** Opening Dataset excerpt block **

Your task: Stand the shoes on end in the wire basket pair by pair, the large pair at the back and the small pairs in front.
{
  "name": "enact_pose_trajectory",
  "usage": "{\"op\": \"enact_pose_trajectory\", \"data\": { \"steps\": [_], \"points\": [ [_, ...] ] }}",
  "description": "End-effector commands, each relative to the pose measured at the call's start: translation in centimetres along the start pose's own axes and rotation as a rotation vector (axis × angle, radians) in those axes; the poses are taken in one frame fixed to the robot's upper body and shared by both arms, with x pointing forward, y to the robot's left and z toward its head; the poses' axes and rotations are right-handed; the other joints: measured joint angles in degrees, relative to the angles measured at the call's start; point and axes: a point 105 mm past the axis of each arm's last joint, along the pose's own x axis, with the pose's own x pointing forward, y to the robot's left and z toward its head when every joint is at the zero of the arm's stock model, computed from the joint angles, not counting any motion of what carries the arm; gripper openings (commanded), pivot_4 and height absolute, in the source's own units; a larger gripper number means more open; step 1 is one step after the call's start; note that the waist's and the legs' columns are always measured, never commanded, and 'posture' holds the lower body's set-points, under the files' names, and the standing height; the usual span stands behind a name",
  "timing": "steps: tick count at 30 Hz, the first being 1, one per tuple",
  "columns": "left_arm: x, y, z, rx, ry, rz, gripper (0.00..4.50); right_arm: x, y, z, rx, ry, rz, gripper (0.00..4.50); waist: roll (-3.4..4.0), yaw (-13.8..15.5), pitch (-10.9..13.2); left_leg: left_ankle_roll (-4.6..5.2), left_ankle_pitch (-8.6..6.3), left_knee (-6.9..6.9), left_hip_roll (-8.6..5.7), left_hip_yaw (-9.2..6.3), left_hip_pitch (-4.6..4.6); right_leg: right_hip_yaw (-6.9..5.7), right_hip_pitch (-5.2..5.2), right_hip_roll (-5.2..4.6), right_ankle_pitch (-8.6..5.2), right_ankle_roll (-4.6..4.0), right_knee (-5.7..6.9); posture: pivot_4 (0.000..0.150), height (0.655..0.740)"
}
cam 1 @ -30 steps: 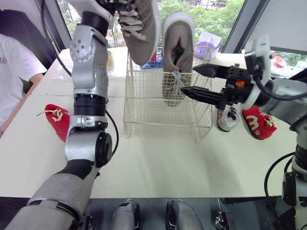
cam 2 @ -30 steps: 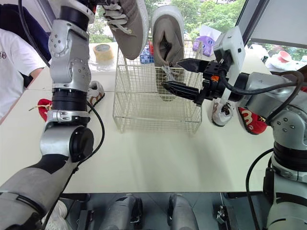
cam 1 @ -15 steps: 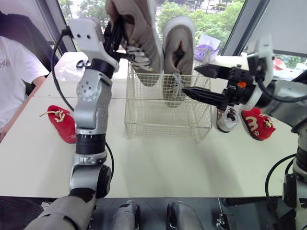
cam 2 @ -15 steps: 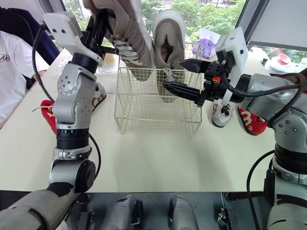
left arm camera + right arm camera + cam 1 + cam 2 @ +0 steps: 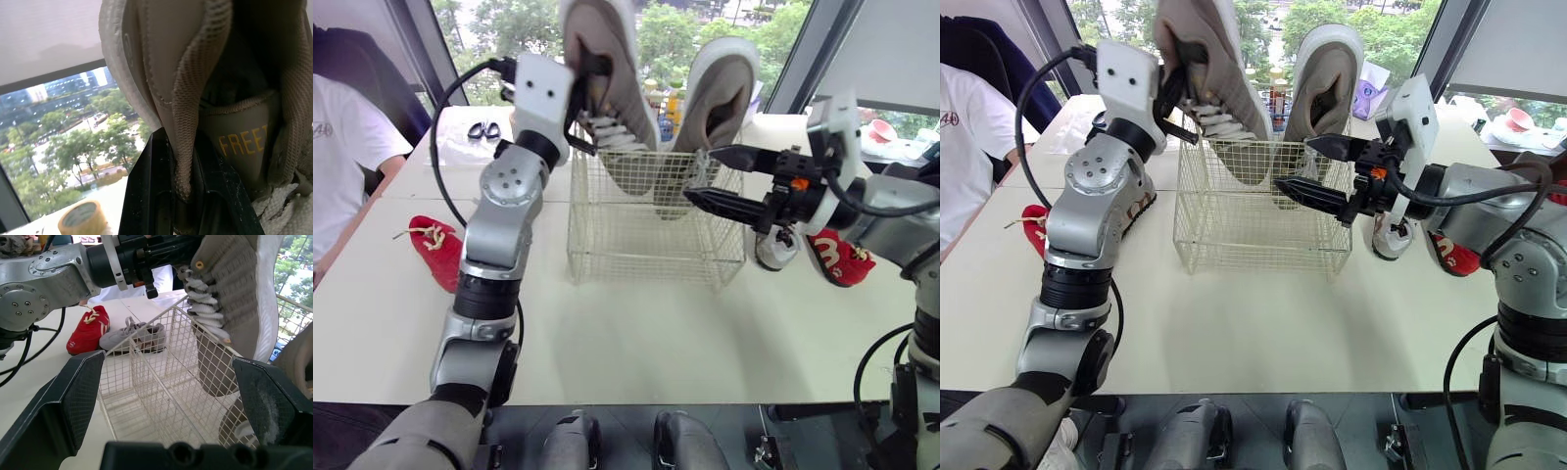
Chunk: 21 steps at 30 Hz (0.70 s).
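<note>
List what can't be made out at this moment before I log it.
- Large shoe in the left gripper: heel end cut off by the top edge of both eye views.
- Second large shoe: lower end behind the mesh of the wire basket and the open right gripper; what it rests on is unclear.
- Small grey shoe: mostly hidden behind the right arm.
- Red shoe beside it: partly hidden likewise.

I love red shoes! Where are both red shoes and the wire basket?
left red shoe [image 5: 440,257], left eye view, red upper
right red shoe [image 5: 842,262], left eye view, red side
wire basket [image 5: 646,240], left eye view, front wall
</note>
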Motion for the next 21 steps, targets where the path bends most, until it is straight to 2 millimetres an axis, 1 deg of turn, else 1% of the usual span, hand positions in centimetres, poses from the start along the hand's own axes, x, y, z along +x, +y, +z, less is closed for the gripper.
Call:
{"op": "enact_pose_trajectory", "data": {
  "steps": [1, 3, 5, 7, 9, 11, 13, 14, 17, 18, 21],
  "points": [
    [0.1, 0.3, 2.1, 0.113, -0.081, -0.044, 0.04, -0.4, 0.2, 0.8, -0.044, -0.035, -0.013, 4.50, 0.01, -0.1, 0.0, 0.00, 0.00, 0.00, 0.01, 0.02, -0.04, 0.00, -0.04, 0.00, 0.00, 0.00, 0.00, 0.150, 0.7400],
    [0.1, 0.7, 1.9, 0.108, -0.072, -0.064, 0.04, -0.5, 0.2, 0.7, -0.041, -0.035, -0.018, 4.50, 0.04, -0.3, 0.0, 0.00, 0.00, -0.02, 0.04, 0.07, -0.03, 0.01, -0.08, 0.00, 0.00, 0.00, 0.01, 0.150, 0.7400],
    [0.0, 1.1, 1.3, 0.045, -0.045, -0.056, 0.04, -0.5, 0.1, 0.6, -0.038, -0.037, -0.023, 4.50, 0.08, -0.3, 0.0, 0.00, 0.00, -0.05, 0.06, 0.08, -0.02, 0.01, -0.11, 0.02, 0.00, 0.00, 0.03, 0.150, 0.7400],
    [-0.3, 0.9, 0.5, 0.006, -0.019, -0.049, 0.04, -0.6, 0.1, 0.6, -0.035, -0.038, -0.026, 4.50, 0.08, -0.3, 0.0, 0.00, 0.00, -0.05, 0.08, 0.07, -0.03, 0.01, -0.11, 0.03, 0.00, 0.00, 0.02, 0.150, 0.7400],
    [-0.9, 0.6, -0.9, -0.092, 0.034, -0.015, 0.04, -0.6, 0.0, 0.5, -0.027, -0.038, -0.032, 4.50, 0.09, -0.3, 0.0, 0.00, 0.00, -0.05, 0.07, 0.08, -0.03, 0.02, -0.11, 0.02, 0.00, 0.00, 0.02, 0.150, 0.7400],
    [-1.4, 0.4, -1.7, -0.149, 0.068, 0.006, 0.04, -0.6, -0.1, 0.4, -0.021, -0.036, -0.036, 4.50, 0.10, -0.2, 0.0, 0.00, 0.00, -0.05, 0.06, 0.09, -0.01, 0.05, -0.09, 0.01, 0.00, 0.01, 0.00, 0.150, 0.7400],
    [-1.7, 0.4, -1.9, -0.205, 0.077, 0.022, 0.88, -0.7, -0.1, 0.3, -0.018, -0.035, -0.038, 4.50, 0.11, -0.2, 0.0, 0.00, 0.00, -0.05, 0.06, 0.08, -0.02, 0.05, -0.10, 0.01, 0.00, 0.01, 0.01, 0.150, 0.7400],
    [-2.0, 0.5, -1.7, -0.233, 0.070, 0.030, 1.16, -0.7, -0.1, 0.3, -0.016, -0.035, -0.039, 4.50, 0.11, -0.1, 0.0, 0.00, 0.00, -0.04, 0.06, 0.08, -0.01, 0.05, -0.09, 0.01, 0.00, 0.01, 0.02, 0.150, 0.7400],
    [-2.8, 1.2, -0.9, -0.320, 0.035, 0.053, 2.58, -0.7, -0.4, 0.2, -0.019, -0.034, -0.050, 4.50, 0.10, -0.1, 0.0, -0.01, 0.00, -0.03, 0.06, 0.08, -0.01, 0.05, -0.09, 0.01, 0.00, 0.01, 0.02, 0.150, 0.7400],
    [-3.5, 1.7, -0.1, -0.345, -0.005, 0.036, 3.01, -0.8, -0.9, 0.5, -0.011, -0.053, -0.075, 4.50, 0.09, -0.1, 0.0, -0.01, 0.00, -0.03, 0.06, 0.07, -0.02, 0.05, -0.10, 0.01, 0.00, 0.01, 0.03, 0.150, 0.7400],
    [-6.0, 2.7, 1.4, -0.414, -0.057, -0.033, 3.01, -1.3, -1.8, 1.2, -0.005, -0.103, -0.126, 4.50, 0.10, -0.2, 0.0, -0.01, 0.00, -0.03, 0.06, 0.07, -0.03, 0.05, -0.10, 0.01, 0.00, 0.01, 0.00, 0.150, 0.7400]
  ]
}}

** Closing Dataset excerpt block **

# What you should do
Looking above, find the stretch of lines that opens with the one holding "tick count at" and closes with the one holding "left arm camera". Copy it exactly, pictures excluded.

# Response to the exercise
  "timing": "steps: tick count at 30 Hz, the first being 1, one per tuple",
  "columns": "left_arm: x, y, z, rx, ry, rz, gripper (0.00..4.50); right_arm: x, y, z, rx, ry, rz, gripper (0.00..4.50); waist: roll (-3.4..4.0), yaw (-13.8..15.5), pitch (-10.9..13.2); left_leg: left_ankle_roll (-4.6..5.2), left_ankle_pitch (-8.6..6.3), left_knee (-6.9..6.9), left_hip_roll (-8.6..5.7), left_hip_yaw (-9.2..6.3), left_hip_pitch (-4.6..4.6); right_leg: right_hip_yaw (-6.9..5.7), right_hip_pitch (-5.2..5.2), right_hip_roll (-5.2..4.6), right_ankle_pitch (-8.6..5.2), right_ankle_roll (-4.6..4.0), right_knee (-5.7..6.9); posture: pivot_4 (0.000..0.150), height (0.655..0.740)"
}
cam 1 @ -30 steps: 
cam 2 @ -30 steps: 
cam 1 @ -15 steps: 
cam 2 @ -15 steps: 
left arm camera + right arm camera + cam 1 + cam 2 @ +0 steps: 

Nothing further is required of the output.